Check each line of the listing for the word "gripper" and report how many lines contain it, giving nothing but the number.

» Data excerpt

--------------------------------

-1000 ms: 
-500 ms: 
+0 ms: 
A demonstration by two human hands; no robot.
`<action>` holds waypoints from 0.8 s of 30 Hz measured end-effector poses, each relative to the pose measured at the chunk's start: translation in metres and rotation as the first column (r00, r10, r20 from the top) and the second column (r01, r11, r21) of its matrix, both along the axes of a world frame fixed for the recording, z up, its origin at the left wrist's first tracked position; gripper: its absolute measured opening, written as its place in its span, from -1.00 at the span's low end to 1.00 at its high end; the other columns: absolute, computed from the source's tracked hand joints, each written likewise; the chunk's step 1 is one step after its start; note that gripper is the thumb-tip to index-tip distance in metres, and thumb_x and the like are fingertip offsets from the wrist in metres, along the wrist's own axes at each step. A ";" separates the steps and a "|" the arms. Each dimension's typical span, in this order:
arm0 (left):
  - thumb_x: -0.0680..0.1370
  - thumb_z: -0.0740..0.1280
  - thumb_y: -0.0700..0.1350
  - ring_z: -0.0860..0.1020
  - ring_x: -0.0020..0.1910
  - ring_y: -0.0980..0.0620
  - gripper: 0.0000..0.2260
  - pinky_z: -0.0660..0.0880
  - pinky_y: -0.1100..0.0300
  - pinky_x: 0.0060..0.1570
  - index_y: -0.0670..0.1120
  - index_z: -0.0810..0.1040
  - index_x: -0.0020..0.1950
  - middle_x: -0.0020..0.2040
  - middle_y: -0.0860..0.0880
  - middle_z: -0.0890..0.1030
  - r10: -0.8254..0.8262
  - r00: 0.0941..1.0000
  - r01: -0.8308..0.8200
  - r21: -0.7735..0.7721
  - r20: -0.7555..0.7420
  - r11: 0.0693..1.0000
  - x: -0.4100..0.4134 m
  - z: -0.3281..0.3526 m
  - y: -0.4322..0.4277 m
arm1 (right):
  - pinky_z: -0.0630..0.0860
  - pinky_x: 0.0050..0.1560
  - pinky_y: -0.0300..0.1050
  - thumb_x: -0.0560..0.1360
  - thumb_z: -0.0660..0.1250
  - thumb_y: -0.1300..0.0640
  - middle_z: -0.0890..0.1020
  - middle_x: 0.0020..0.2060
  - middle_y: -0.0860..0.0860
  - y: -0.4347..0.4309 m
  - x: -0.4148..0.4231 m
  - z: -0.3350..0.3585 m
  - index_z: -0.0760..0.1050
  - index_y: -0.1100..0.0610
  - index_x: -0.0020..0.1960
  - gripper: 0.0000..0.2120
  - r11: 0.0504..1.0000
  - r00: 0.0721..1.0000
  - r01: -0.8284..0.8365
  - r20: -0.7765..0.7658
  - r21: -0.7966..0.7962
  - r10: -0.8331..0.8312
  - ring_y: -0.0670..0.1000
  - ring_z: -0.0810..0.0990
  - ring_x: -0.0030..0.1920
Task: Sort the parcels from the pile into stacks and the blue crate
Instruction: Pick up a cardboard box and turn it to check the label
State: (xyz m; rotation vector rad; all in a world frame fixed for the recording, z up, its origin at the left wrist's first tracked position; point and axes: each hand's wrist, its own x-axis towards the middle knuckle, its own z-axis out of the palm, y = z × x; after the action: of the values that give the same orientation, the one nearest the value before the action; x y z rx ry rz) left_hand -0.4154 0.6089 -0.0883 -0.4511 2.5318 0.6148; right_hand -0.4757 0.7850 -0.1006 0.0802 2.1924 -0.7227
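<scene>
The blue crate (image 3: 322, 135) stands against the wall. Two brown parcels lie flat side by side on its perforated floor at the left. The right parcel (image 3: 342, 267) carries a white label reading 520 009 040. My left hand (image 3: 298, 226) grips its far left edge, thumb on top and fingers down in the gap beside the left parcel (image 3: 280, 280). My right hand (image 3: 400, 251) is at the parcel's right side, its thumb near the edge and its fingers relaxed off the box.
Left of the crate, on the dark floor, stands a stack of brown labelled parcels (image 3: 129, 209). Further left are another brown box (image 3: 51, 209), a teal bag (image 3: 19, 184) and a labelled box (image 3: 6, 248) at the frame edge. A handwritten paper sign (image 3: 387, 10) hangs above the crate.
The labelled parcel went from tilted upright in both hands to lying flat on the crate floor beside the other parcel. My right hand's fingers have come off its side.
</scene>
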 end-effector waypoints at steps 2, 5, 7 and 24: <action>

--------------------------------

» Answer to this exercise
3